• **Assignment**
In the listing below, find each line containing "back" and report it.

• **Data shown**
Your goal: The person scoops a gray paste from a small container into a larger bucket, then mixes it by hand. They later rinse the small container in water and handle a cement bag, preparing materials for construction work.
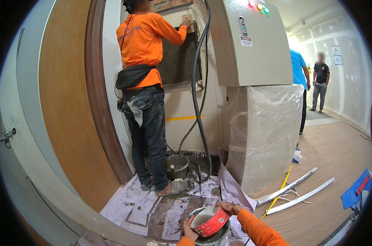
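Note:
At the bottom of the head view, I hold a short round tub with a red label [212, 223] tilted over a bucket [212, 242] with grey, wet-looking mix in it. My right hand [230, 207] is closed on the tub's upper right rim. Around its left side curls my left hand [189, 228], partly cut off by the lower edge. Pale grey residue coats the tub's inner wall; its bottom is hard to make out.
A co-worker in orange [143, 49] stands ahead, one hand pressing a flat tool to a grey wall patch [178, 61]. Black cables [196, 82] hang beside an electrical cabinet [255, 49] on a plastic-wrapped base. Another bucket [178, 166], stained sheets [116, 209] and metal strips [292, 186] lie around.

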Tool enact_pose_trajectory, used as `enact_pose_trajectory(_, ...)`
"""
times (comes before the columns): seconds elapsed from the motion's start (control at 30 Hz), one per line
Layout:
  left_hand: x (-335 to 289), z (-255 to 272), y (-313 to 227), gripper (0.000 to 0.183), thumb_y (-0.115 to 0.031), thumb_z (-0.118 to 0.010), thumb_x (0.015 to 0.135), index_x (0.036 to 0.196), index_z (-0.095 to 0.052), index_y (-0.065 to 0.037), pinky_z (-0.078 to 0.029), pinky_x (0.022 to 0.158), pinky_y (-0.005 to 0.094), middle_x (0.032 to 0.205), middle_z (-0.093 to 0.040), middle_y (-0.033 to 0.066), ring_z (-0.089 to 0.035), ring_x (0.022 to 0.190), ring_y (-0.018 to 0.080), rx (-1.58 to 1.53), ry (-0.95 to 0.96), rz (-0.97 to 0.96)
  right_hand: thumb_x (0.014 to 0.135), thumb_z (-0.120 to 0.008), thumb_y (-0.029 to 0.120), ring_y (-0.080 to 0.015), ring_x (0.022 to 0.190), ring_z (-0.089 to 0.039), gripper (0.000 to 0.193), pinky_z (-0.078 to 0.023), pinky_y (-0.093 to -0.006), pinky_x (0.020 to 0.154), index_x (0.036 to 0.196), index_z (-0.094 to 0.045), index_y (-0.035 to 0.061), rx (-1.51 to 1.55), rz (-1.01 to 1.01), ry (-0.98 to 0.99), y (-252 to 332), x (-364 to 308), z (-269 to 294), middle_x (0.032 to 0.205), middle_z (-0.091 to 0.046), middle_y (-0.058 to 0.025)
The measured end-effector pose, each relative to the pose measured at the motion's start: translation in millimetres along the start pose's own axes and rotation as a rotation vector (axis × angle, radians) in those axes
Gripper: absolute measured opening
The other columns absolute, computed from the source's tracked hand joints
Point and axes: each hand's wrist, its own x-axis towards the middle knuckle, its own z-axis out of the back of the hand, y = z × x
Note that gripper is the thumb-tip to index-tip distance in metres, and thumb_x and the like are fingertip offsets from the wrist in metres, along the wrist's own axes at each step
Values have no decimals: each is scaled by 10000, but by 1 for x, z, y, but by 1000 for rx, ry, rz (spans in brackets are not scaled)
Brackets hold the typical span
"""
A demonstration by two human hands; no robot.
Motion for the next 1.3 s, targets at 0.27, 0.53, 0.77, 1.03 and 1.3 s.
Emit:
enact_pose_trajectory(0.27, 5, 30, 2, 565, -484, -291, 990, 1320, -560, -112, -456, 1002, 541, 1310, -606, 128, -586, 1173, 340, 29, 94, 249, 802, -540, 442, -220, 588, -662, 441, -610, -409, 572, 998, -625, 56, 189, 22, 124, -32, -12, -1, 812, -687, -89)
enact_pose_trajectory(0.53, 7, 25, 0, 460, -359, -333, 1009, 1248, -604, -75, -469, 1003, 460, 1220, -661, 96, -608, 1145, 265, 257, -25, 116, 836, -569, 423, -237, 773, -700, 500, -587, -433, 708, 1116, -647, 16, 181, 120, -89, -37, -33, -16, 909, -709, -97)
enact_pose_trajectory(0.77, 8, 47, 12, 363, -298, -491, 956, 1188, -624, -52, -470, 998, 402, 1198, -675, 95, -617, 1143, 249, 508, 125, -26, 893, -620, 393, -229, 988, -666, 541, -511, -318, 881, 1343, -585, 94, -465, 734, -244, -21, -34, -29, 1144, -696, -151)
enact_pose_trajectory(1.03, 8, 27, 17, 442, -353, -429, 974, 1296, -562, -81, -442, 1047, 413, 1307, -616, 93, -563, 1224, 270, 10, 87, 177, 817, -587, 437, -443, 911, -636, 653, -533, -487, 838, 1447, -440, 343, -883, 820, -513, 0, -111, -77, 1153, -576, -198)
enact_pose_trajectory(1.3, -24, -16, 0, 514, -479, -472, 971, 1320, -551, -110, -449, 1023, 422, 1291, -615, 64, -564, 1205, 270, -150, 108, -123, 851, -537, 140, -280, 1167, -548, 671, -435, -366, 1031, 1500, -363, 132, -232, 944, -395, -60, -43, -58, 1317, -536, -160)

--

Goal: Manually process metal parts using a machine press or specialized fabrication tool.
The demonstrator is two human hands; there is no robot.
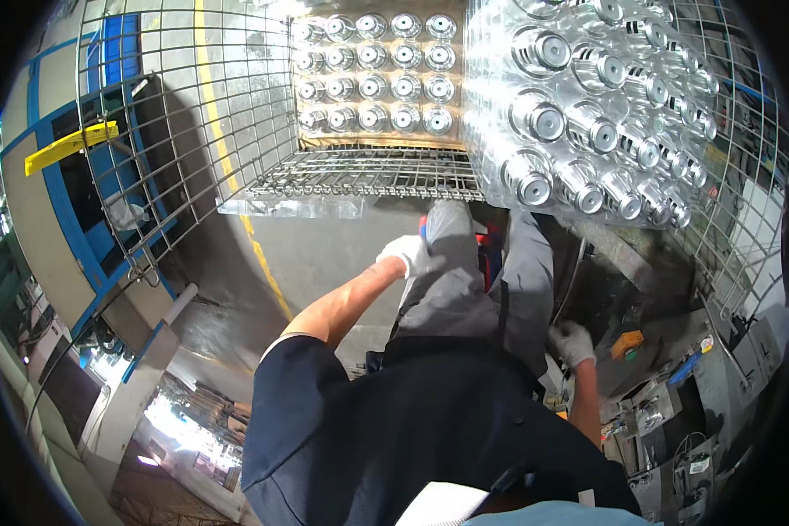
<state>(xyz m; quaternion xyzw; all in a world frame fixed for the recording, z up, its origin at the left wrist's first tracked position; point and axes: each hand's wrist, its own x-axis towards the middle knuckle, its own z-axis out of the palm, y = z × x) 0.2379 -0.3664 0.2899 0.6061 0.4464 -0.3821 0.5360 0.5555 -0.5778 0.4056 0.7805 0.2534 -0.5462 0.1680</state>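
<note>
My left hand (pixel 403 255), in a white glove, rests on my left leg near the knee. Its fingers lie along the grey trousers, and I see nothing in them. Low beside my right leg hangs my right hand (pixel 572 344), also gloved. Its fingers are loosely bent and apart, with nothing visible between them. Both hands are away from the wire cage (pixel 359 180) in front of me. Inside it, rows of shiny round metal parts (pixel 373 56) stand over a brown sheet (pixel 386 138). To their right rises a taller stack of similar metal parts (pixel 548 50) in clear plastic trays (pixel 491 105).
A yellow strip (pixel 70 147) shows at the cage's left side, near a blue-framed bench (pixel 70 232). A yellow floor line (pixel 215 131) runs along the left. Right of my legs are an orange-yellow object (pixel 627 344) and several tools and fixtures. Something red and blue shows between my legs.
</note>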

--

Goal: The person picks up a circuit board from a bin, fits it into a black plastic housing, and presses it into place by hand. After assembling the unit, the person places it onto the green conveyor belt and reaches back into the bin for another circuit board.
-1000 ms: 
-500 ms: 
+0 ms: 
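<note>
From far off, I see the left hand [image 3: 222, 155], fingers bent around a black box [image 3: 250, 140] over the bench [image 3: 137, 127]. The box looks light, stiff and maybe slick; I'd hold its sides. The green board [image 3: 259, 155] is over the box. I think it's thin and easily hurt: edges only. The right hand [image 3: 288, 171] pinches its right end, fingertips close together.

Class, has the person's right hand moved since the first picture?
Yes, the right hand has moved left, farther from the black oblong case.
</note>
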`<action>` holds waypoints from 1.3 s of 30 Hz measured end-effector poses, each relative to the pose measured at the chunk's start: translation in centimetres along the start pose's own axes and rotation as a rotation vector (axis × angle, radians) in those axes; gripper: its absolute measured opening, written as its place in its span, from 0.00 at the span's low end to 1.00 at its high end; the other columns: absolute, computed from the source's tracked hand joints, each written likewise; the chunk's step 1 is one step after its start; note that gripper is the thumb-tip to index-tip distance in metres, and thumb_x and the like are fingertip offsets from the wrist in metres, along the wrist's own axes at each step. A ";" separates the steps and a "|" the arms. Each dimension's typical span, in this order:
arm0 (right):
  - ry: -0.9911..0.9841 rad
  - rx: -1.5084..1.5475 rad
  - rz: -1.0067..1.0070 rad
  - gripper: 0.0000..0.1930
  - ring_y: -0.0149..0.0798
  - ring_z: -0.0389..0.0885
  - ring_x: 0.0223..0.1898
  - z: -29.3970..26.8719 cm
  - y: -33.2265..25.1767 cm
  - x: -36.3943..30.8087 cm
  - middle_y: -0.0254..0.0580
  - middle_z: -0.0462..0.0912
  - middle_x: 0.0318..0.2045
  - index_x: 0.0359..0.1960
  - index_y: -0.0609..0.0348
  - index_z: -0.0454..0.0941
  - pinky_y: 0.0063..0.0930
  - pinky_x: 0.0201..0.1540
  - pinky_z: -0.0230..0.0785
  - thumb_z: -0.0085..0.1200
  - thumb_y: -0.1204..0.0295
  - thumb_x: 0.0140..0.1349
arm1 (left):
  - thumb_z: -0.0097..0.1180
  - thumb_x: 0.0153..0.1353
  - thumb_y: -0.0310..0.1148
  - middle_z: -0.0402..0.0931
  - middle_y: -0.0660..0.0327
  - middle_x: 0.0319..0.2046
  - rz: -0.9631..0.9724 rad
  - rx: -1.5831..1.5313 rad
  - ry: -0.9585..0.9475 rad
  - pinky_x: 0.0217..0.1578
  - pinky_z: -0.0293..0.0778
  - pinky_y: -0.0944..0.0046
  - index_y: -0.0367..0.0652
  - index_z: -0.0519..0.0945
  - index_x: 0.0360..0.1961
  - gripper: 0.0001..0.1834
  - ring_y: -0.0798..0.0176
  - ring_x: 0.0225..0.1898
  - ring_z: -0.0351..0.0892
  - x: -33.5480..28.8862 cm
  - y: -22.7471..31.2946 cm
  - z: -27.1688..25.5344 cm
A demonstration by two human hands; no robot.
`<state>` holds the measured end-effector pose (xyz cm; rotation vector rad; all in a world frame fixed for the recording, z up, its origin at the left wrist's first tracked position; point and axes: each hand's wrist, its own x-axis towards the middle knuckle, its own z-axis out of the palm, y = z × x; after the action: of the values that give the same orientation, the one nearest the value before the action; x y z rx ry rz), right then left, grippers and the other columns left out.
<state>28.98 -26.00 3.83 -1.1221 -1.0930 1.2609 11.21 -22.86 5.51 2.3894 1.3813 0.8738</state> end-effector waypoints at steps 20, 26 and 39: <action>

• **Result for this exercise**
Point and axes: each hand's wrist, its own x-axis towards the middle knuckle, its own z-axis out of the back of the hand, y = z × x
Goal: The person picks up a circuit board from a bin, fits it into a black plastic housing, and presses it into place by hand. After assembling the unit, the person places it onto the green conveyor belt and reaches back into the bin for another circuit board.

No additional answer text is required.